The task: Retype exactly what runs from the first line of the data to the line with "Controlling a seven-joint", keeping both of those lines and skipping pictures.

Information supplied:
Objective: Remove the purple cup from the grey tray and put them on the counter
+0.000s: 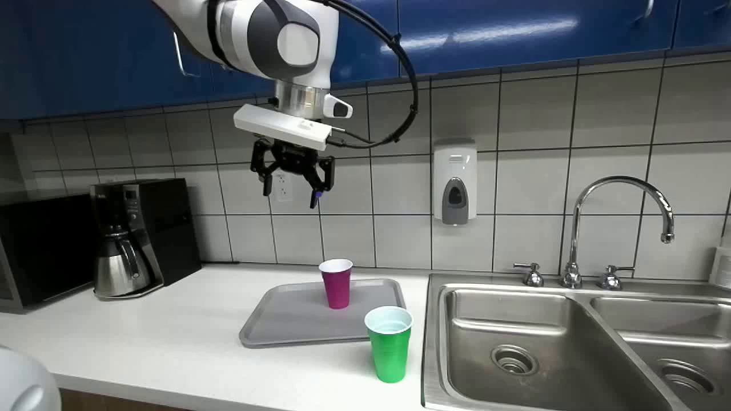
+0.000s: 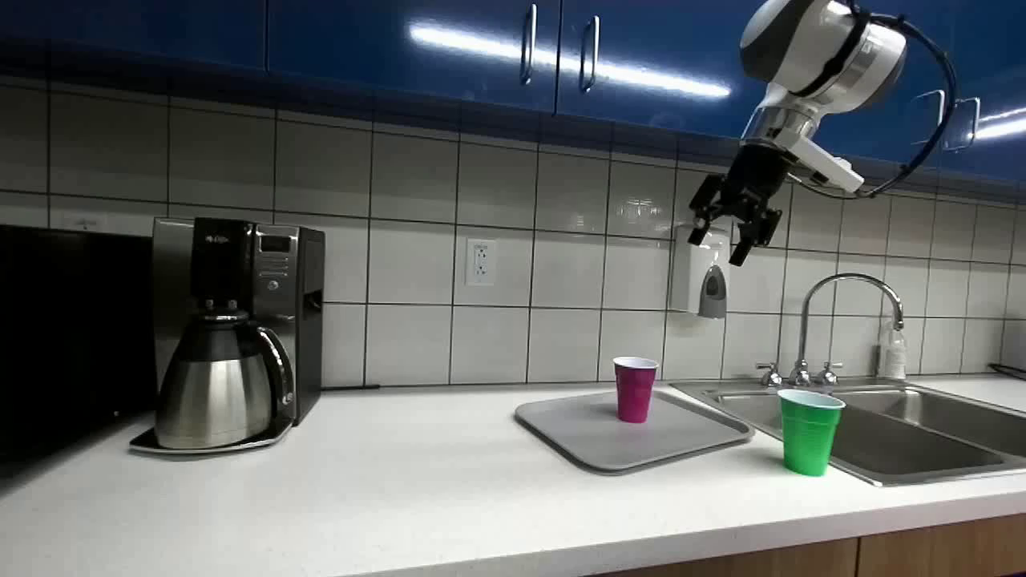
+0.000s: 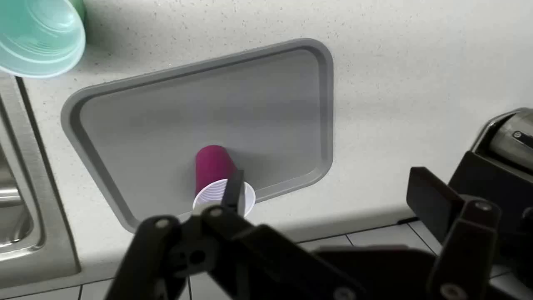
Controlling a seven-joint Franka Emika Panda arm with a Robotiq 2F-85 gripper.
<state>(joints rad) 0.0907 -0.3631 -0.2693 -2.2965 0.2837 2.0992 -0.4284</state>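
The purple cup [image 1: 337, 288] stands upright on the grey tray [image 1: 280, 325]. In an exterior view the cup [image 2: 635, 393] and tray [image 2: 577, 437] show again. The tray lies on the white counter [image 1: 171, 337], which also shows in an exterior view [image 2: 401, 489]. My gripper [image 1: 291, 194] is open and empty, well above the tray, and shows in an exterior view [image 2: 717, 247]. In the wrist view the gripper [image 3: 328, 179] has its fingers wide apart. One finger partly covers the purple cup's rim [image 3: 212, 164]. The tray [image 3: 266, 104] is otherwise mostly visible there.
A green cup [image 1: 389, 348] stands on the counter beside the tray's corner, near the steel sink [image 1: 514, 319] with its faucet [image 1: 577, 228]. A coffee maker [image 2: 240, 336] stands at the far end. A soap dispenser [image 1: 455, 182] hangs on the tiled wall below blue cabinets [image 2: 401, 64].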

Written response:
Objective: Remove the purple cup from the grey tray and put them on the counter
+0.000s: 
+0.000s: 
+0.000s: 
Controlling a seven-joint Franka Emika Panda arm with a Robotiq 2F-85 gripper.

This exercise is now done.